### What needs to be done
A line belongs in the answer if it contains "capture"; copy every such line from the entries below.
****************
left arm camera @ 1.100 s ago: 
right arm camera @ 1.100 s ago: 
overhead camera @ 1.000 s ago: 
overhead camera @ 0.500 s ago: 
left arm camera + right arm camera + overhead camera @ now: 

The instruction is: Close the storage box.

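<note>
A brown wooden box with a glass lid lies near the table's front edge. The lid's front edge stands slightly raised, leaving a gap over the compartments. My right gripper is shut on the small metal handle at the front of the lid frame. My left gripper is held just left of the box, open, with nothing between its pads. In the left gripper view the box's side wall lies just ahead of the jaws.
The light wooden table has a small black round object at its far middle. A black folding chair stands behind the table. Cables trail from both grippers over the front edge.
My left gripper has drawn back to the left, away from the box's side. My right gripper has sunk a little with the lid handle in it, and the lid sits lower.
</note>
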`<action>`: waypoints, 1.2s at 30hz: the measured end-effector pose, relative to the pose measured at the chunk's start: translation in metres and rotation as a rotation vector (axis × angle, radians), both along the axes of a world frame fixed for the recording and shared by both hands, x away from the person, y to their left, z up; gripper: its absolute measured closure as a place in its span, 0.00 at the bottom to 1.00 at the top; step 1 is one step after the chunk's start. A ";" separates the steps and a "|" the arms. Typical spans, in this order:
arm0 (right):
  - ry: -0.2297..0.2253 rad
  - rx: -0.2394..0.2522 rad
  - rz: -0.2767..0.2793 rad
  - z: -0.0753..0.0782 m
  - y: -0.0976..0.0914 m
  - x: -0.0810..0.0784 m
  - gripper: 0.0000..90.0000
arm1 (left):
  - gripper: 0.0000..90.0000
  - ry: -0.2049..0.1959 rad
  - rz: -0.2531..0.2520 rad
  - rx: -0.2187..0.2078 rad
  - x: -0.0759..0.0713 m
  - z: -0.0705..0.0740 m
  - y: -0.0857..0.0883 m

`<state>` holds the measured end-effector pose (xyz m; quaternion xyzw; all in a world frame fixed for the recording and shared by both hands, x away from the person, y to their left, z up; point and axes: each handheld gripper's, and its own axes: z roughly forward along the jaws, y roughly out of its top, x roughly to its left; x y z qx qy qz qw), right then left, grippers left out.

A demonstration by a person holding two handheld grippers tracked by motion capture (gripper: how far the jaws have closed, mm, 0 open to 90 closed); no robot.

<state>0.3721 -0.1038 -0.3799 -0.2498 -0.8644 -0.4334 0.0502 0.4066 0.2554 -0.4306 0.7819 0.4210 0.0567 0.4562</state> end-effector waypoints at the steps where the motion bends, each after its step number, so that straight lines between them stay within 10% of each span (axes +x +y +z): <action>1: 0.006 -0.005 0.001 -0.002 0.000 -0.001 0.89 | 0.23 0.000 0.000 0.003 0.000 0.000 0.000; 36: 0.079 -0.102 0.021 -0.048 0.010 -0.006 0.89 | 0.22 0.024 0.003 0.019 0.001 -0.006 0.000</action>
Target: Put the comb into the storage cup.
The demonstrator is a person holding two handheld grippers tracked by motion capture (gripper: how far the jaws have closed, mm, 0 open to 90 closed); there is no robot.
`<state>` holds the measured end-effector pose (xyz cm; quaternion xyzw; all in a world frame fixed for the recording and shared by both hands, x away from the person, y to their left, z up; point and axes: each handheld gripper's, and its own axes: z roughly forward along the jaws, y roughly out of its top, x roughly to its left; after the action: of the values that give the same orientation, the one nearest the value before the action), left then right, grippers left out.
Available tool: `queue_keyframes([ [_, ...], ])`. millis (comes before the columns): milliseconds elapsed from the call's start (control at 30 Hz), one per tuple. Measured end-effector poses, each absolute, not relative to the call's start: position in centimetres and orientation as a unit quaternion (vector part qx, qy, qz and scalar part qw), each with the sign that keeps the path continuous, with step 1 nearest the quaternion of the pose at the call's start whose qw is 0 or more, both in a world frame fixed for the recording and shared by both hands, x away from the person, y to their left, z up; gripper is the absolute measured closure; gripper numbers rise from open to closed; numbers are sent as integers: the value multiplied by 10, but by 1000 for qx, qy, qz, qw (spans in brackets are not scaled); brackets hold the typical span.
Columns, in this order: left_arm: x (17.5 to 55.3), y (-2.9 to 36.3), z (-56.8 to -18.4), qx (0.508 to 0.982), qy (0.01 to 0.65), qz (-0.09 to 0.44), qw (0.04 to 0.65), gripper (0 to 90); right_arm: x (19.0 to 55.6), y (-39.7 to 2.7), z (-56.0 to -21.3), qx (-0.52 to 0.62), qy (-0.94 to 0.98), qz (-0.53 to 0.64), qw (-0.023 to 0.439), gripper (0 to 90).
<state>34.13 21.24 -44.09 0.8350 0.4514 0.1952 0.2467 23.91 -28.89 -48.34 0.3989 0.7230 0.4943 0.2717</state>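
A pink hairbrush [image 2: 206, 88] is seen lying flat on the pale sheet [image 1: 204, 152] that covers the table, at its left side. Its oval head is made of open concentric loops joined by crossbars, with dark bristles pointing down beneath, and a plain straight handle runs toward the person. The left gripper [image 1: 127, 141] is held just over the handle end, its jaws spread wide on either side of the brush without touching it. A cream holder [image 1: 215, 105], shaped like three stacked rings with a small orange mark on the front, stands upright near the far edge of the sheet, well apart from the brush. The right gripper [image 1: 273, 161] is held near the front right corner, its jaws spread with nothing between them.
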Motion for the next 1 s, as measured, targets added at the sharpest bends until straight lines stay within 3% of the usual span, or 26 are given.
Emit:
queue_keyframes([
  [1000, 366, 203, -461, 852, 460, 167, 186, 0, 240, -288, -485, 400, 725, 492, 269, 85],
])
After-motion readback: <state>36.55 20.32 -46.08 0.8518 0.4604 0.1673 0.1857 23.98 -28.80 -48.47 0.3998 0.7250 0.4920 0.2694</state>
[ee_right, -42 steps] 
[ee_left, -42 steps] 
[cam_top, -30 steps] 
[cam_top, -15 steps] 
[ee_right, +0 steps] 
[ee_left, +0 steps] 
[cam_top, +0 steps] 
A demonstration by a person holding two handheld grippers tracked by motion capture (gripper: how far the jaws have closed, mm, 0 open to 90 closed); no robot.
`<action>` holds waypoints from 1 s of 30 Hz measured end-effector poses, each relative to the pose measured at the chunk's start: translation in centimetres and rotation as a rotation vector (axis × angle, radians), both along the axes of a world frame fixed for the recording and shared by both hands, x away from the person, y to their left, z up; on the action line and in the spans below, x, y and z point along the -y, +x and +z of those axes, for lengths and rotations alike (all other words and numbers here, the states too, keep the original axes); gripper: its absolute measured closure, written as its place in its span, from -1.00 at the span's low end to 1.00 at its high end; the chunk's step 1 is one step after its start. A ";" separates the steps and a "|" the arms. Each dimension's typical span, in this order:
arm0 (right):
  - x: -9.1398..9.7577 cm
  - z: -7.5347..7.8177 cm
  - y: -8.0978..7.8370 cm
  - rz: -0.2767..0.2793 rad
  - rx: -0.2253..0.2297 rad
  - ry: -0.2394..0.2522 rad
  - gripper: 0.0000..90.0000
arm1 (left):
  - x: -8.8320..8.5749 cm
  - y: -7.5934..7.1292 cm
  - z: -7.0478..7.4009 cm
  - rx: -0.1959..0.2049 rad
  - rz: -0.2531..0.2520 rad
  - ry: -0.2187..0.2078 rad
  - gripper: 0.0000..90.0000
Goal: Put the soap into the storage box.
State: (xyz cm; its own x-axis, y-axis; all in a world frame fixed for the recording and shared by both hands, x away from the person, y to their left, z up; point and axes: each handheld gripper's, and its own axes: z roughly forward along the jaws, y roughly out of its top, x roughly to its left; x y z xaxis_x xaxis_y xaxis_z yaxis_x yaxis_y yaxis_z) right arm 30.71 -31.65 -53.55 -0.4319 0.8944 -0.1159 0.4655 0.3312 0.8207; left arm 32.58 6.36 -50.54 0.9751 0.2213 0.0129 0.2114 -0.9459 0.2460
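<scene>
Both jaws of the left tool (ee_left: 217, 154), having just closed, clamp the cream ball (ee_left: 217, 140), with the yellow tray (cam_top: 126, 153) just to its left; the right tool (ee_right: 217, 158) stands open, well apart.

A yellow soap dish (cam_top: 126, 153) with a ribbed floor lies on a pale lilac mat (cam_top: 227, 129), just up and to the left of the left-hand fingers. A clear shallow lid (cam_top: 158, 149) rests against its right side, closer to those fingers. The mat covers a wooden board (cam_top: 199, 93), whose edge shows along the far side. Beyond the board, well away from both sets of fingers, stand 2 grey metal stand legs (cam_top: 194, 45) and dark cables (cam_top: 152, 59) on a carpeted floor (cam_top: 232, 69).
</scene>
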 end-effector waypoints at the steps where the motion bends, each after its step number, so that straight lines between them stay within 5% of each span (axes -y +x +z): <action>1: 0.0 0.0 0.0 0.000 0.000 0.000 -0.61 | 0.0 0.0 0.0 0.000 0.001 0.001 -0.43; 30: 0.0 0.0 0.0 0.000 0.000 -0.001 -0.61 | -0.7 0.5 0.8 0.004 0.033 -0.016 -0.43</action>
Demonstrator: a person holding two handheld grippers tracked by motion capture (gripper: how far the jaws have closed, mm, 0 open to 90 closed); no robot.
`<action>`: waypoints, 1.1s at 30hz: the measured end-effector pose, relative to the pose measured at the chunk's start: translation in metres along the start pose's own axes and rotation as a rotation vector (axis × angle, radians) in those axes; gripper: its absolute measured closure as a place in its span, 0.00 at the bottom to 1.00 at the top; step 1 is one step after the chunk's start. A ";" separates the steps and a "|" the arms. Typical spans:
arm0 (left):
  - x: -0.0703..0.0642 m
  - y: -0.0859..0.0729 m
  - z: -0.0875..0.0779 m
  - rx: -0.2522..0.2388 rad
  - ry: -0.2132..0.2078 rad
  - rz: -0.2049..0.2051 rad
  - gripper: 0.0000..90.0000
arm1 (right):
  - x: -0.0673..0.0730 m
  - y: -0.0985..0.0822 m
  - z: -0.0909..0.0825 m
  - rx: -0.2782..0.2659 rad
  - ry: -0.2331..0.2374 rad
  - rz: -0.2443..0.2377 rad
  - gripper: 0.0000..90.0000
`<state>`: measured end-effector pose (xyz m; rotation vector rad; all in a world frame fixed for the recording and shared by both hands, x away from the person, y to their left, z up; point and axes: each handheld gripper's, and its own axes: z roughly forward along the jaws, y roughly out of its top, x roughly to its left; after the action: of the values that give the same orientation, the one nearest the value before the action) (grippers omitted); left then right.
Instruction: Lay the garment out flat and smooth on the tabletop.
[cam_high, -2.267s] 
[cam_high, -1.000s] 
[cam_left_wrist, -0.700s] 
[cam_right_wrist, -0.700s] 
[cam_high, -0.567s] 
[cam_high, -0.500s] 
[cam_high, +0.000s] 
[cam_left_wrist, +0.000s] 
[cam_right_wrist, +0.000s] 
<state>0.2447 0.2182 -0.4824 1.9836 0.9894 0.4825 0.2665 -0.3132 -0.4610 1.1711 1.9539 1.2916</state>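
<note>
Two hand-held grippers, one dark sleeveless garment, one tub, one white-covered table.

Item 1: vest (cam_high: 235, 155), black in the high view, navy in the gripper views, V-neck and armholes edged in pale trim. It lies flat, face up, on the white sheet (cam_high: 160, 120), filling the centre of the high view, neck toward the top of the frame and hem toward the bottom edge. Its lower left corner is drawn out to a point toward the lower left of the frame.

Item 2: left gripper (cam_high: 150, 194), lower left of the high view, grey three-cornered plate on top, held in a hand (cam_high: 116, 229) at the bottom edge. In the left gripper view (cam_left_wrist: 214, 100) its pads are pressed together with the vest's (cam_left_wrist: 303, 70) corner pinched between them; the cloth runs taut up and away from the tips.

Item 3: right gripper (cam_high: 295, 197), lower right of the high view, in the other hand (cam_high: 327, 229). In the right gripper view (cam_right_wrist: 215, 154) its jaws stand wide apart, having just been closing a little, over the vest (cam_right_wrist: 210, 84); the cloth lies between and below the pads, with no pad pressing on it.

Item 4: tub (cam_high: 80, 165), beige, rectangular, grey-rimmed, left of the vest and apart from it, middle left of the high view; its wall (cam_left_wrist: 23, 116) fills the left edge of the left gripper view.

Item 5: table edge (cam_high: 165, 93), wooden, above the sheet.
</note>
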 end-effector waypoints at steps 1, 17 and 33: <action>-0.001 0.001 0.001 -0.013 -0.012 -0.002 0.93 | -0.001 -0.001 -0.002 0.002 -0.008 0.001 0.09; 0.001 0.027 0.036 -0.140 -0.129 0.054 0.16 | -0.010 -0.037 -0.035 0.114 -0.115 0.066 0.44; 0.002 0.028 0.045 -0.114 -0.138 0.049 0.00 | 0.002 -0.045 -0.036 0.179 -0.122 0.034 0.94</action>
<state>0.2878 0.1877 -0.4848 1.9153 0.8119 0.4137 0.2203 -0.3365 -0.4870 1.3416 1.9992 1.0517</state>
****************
### Answer to this task
A demonstration by a person holding two handheld grippers tracked by motion capture (gripper: how far the jaws have closed, mm, 0 open to 90 closed); no robot.
The demonstrator is a person holding two handheld grippers tracked by motion capture (gripper: how far the jaws have closed, mm, 0 open to 90 closed); there is no robot.
A demonstration by a person holding two handheld grippers tracked by motion capture (gripper: how far the jaws have closed, mm, 0 open to 90 closed); no robot.
Demonstrator: a person holding two handheld grippers tracked by motion capture (gripper: how far the jaws have closed, mm, 0 open to 90 closed); no robot.

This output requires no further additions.